I'm not accustomed to love.
To feeling it, giving it, pining for it and, at times, yearning for it to leave me in peace; I am more than well acquainted.
But to experience love, love as it is given, and love as a mutual, wholehearted and shared experience, I am unaccustomed.
This is not to say that I have never, ever been loved before.
Certainly, those whom I have loved or have been involved with in the past may have loved me, but this was not love in all its great wondrous, unencumbered and almost unwieldy glory; this was love as a small, contained and conditional gift. A heart-shaped gesture of affection from someone to whom I have been unconditionally devoted; to whom I have unconditionally loved.
Thus, the premise of friendship throws up walls against the reciprocation of my feelings.

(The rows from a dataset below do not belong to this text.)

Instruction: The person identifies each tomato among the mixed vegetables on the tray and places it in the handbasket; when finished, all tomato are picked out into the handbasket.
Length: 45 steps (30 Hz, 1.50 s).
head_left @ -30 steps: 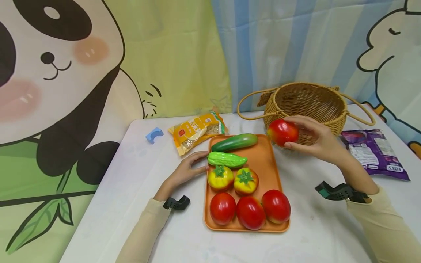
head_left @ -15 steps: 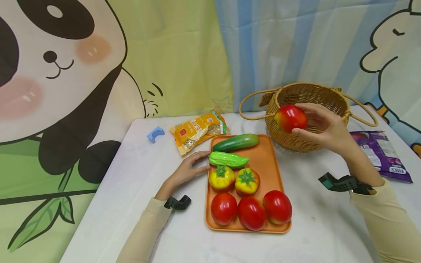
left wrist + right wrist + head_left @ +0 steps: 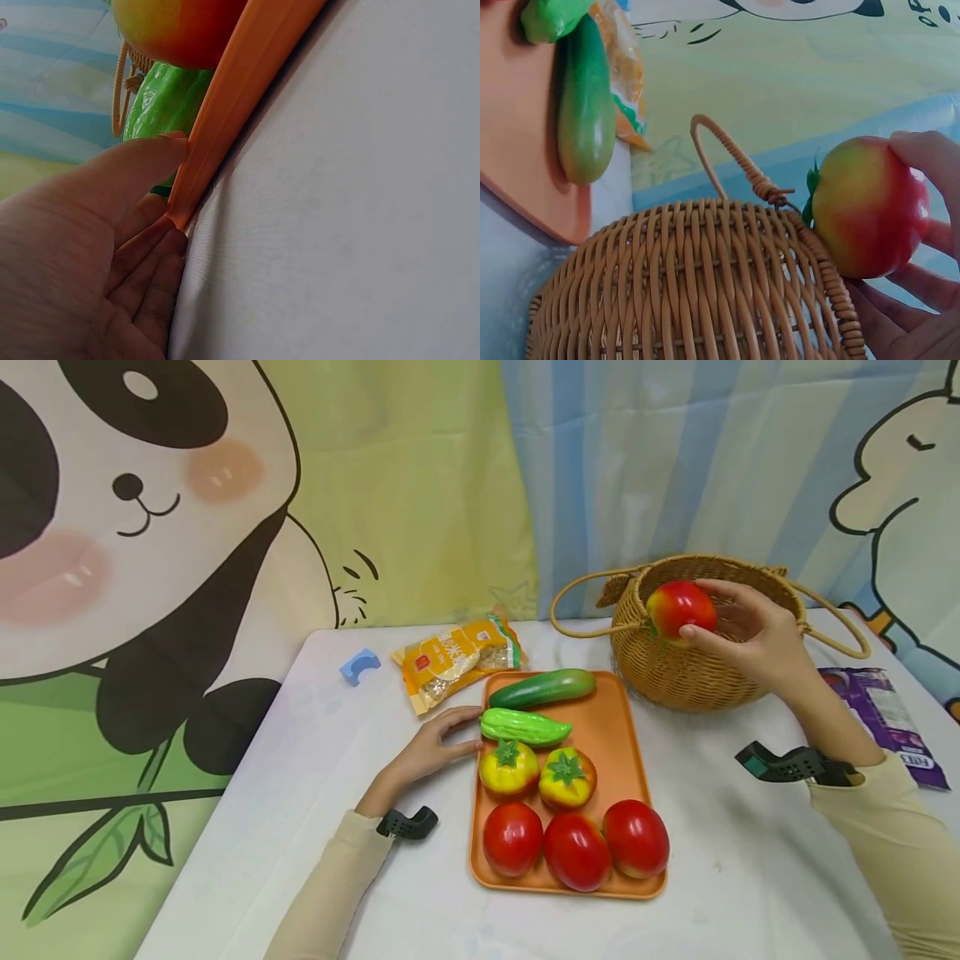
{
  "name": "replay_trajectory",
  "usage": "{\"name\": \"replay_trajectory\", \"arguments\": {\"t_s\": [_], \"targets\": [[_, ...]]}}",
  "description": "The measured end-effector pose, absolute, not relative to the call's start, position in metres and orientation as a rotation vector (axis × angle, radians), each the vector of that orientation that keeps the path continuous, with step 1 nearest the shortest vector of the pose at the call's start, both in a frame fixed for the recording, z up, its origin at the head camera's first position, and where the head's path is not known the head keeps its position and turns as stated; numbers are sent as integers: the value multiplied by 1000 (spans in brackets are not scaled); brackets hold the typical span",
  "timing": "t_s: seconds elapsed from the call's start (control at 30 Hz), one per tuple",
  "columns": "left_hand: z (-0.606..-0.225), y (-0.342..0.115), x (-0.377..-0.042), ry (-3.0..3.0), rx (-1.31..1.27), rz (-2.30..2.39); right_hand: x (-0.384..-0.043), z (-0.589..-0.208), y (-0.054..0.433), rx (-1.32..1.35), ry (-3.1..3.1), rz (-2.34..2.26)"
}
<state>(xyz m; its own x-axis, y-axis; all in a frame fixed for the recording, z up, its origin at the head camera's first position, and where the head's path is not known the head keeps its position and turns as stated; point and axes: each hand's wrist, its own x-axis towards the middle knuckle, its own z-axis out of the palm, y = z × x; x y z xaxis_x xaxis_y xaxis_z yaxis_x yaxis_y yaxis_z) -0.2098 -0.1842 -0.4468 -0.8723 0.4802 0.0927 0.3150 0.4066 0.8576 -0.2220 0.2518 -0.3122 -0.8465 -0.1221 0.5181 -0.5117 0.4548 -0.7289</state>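
In the head view my right hand [image 3: 757, 635] grips a glossy red-and-yellow tomato [image 3: 681, 610] with a green leafy top, between thumb and fingers. It is held above the near-left rim of a wicker basket [image 3: 686, 672]. The right wrist view shows the tomato [image 3: 866, 206] just beyond the basket rim [image 3: 829, 277]. My left hand [image 3: 431, 747] rests against the left side of an orange tray [image 3: 611, 727], thumb and fingertips touching its edge [image 3: 217, 127]. On the tray lie a cucumber [image 3: 543, 688], a bumpy green bitter melon [image 3: 525, 727], two yellow tomatoes [image 3: 567, 778] and several red fruits [image 3: 576, 852].
A yellow food packet [image 3: 459, 660] lies behind the tray, beside a small blue block [image 3: 360, 667]. Right of the basket is a purple packet [image 3: 888, 718], partly behind the right forearm. Looped handles [image 3: 581, 602] stick out from the basket. A printed curtain [image 3: 420, 485] stands behind the table.
My right hand has lifted the tomato up and rightward, from beside the basket's front left to over its rim. The left hand stays at the tray's edge; the view has shifted slightly.
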Motion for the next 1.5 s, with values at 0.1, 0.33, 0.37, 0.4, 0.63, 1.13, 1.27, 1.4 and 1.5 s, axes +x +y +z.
{"name": "replay_trajectory", "arguments": {"t_s": [0.1,0.33,0.37,0.4,0.63,1.13,1.27,1.4,1.5], "targets": [[-447,-183,-210,2483,715,1465,-226,-312,255,491,-2330,1373],[-450,-181,-211,2492,731,1457,-235,-309,262,405,-2393,1356],[-450,-180,-211,2492,730,1457,-236,-309,264,391,-2402,1351],[-450,-180,-211,2489,724,1458,-237,-309,265,377,-2411,1346],[-444,-176,-208,2483,710,1451,-247,-310,275,311,-2477,1320],[-423,-173,-195,2461,679,1460,-269,-308,274,363,-2723,1180],[-439,-177,-203,2484,673,1445,-271,-308,273,390,-2756,1181],[-448,-181,-209,2504,675,1445,-275,-307,273,421,-2818,1151],[-448,-183,-210,2502,687,1448,-277,-306,273,449,-2892,1109]]}}
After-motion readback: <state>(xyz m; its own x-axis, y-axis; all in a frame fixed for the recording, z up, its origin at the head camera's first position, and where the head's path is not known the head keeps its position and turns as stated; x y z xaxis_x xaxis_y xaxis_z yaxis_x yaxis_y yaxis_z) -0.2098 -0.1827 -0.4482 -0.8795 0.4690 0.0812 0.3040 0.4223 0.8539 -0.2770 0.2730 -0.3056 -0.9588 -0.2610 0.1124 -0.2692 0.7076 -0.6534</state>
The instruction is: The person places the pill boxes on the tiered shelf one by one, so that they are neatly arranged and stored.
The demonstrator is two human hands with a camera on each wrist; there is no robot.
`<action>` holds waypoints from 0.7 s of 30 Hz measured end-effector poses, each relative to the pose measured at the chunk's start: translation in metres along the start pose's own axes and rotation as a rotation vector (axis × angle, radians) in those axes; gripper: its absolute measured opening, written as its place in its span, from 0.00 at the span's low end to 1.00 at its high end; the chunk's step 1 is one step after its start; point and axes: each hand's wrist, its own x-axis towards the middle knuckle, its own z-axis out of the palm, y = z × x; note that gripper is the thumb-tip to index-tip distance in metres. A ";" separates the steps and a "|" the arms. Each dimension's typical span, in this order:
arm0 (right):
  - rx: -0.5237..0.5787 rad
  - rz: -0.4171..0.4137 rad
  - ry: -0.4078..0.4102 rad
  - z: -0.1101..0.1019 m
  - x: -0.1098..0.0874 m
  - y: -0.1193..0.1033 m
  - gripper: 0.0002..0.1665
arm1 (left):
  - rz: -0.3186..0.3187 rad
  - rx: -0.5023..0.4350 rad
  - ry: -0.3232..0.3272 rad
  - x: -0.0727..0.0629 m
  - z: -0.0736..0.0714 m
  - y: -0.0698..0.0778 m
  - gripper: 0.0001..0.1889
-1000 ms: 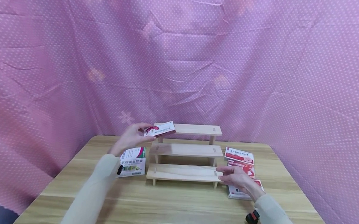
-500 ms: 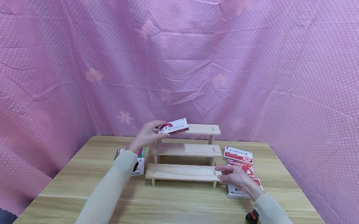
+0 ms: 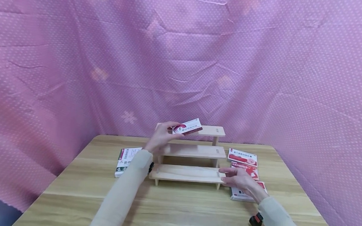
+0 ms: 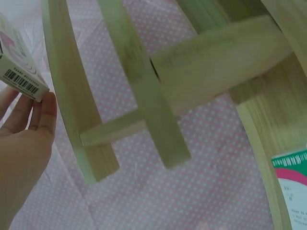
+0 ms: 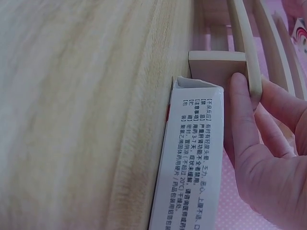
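Observation:
Between thumb and fingers, my left hand (image 3: 162, 136) holds a white and maroon medicine box (image 3: 187, 127) by its left end, above the top tier of a three-tier wooden display stand (image 3: 187, 173). In the left wrist view, the medicine box (image 4: 21, 67) shows its barcode end, with the fingers (image 4: 29, 115) against it. My right hand (image 3: 239, 181) is at the right end of the lowest tier. The right wrist view shows that hand (image 5: 273, 167) pinching the board's end, one finger against the support (image 5: 218, 67) under it.
Several red and white medicine boxes (image 3: 243, 157) lie on the table to the right of the stand. Others (image 3: 128, 157) lie at its left, partly behind my left forearm. A pink dotted cloth (image 3: 183, 60) hangs behind the wooden table (image 3: 177, 209).
My left hand has moved right with the medicine box, from the top tier's left end toward its middle. The right hand has stayed at the stand's lowest tier.

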 end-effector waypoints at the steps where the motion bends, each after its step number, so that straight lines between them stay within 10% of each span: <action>1: -0.001 -0.001 -0.002 0.000 0.000 0.000 0.29 | 0.003 -0.002 0.004 0.001 0.002 0.001 0.30; 21: 0.030 -0.010 -0.004 -0.001 0.000 0.003 0.29 | 0.105 0.154 -0.120 0.024 0.033 0.014 0.25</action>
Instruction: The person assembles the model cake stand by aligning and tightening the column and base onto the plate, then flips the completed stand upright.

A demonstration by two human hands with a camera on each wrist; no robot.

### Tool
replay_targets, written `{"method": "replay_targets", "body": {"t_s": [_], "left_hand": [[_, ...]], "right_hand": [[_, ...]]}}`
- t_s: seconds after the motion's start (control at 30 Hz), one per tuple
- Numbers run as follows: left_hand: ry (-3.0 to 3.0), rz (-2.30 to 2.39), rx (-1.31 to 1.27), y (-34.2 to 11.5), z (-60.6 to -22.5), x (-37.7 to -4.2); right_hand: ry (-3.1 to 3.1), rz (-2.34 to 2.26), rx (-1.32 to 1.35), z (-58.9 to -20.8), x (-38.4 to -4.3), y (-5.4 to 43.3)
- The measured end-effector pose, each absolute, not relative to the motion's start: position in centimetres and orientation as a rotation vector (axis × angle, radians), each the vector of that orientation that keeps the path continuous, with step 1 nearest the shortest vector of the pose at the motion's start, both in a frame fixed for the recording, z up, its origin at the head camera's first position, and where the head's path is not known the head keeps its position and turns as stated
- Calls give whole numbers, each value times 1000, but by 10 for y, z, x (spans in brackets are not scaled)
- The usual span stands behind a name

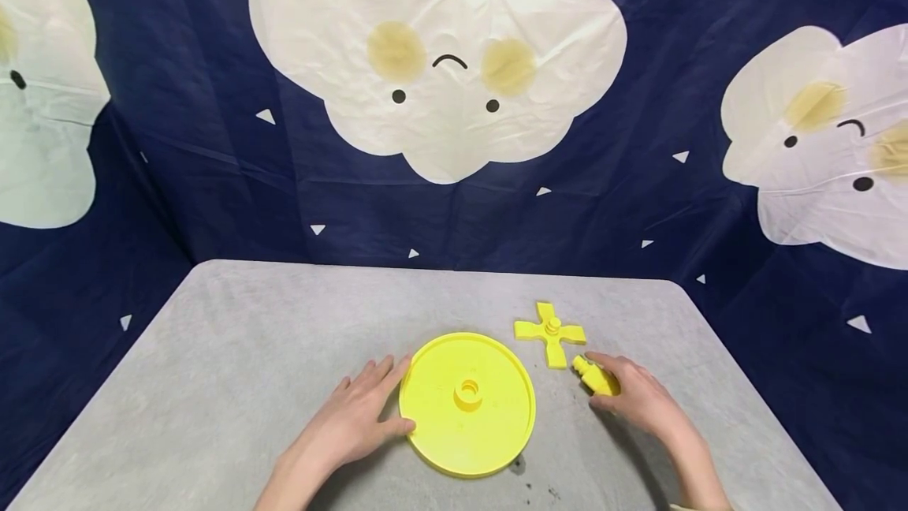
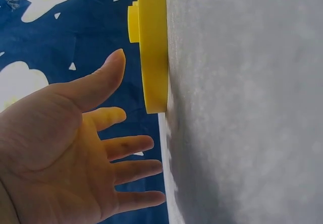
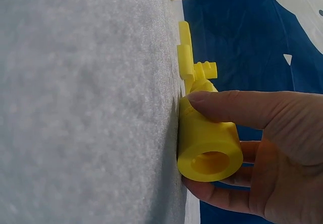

I lose myself, so much of me, and so willingly, to the other. And they, by the by, continue to remain, as they were, maintaining the status quo of themselves and their emotions and only lightly acknowledging the depth and intensity of the sea within which I am drowning.
This seems ridiculous; why fall in love with people who do not reciprocate these affections? This is a question I ask myself frequently; and am yet to discover an answer.
Numerous axioms and adages seem appropriate here; the grass is always greener, love the one you're with, plenty more fish in the sea... it is alarming how unimaginative people are in their efforts to console other (irrespective of how true any of these sayings may be). What cannot seem to be answered, however, or find an appropriately blithe retort to, is the question that has plagued me throughout my adult (and somewhat not-quite-an-adult) years.
Why?
Why me?
Why do I yearn so long for that which I cannot have?
Is love some kind of holy grail, that I am destined to spend my years searching for, only to perish on its discovery?
And if I think I have love now (god-willing, I do) will I squander it in my efforts to retain it, being as unaccustomed as I am to any kind of reciprocal emotion?